#### About this exercise:
Type out the data below in its entirety, exactly as given.

#### Dataset content:
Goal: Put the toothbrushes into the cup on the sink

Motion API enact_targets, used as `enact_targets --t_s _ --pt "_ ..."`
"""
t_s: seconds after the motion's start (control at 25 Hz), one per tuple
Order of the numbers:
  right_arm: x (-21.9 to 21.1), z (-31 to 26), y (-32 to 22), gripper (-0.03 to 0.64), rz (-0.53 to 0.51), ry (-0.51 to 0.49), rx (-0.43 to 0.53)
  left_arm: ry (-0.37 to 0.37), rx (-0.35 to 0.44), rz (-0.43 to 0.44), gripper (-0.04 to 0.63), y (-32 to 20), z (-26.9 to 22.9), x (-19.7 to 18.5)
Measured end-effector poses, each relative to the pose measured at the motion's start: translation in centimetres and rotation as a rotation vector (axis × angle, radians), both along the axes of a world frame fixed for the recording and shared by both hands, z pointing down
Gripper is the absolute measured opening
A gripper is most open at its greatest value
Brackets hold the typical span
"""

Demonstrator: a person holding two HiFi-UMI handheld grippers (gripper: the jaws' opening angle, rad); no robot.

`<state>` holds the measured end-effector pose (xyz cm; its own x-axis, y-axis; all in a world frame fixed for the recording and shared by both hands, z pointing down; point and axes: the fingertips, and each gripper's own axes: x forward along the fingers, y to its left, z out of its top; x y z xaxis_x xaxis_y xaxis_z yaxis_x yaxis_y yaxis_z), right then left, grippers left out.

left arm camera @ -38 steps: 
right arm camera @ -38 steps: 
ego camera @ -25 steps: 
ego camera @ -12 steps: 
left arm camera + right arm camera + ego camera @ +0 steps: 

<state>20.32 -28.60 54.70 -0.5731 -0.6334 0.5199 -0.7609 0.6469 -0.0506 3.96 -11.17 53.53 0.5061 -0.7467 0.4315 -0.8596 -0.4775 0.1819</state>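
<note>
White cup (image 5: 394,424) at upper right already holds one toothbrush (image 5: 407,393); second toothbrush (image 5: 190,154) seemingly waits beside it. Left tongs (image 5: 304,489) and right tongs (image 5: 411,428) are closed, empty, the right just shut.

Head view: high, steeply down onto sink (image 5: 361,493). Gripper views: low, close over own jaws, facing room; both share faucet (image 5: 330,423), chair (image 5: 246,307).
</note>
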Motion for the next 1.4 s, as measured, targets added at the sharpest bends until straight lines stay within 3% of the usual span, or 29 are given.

#### Result for this task:
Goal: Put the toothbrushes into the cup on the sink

Motion API enact_targets, used as `enact_targets --t_s _ --pt "_ ..."`
"""
t_s: seconds after the motion's start (control at 25 Hz), one per tuple
Order of the numbers:
  right_arm: x (-21.9 to 21.1), z (-31 to 26), y (-32 to 22), gripper (-0.03 to 0.64), rz (-0.53 to 0.51), ry (-0.51 to 0.49), rx (-0.43 to 0.53)
  left_arm: ry (-0.37 to 0.37), rx (-0.35 to 0.44), rz (-0.43 to 0.44), gripper (-0.04 to 0.63), y (-32 to 20), z (-26.9 to 22.9), x (-19.7 to 18.5)
Measured end-effector poses, each relative to the pose measured at the motion's start: translation in centimetres and rotation as a rotation vector (axis × angle, radians), both along the axes of a world frame fixed for the recording and shared by both hands, z pointing down
Gripper is the absolute measured opening
A gripper is most open at its greatest value
Brackets hold the typical span
"""

Demonstrator: a person holding two HiFi-UMI handheld grippers (gripper: the jaws' opening angle, rad); no robot.

`<state>` holds the measured end-effector pose (xyz cm; its own x-axis, y-axis; all in a world frame fixed for the recording and shared by both hands, z pointing down; point and axes: the fingertips, and each gripper's own axes: x forward along the fingers, y to its left, z out of its top; x y z xaxis_x xaxis_y xaxis_z yaxis_x yaxis_y yaxis_z), right then left, grippers left out.

left arm camera @ -38 steps: 
right arm camera @ -38 steps: 
ego camera @ -25 steps: 
ego camera @ -12 steps: 
left arm camera + right arm camera + ego camera @ +0 steps: 

<state>20.32 -28.60 54.70 -0.5731 -0.6334 0.5199 -0.7609 0.6469 -0.0506 3.96 -11.17 53.53 0.5061 -0.7467 0.4315 -0.8596 -0.4775 0.1819</state>
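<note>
White cup (image 5: 394,424) at upper right already holds one toothbrush (image 5: 407,393); second toothbrush (image 5: 190,154) seemingly waits beside it. Left tongs (image 5: 304,489) and right tongs (image 5: 411,428) are closed, empty, the right just shut.

Head view: high, steeply down onto sink (image 5: 361,493). Gripper views: low, close over own jaws, facing room; both share faucet (image 5: 330,423), chair (image 5: 246,307).
</note>
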Motion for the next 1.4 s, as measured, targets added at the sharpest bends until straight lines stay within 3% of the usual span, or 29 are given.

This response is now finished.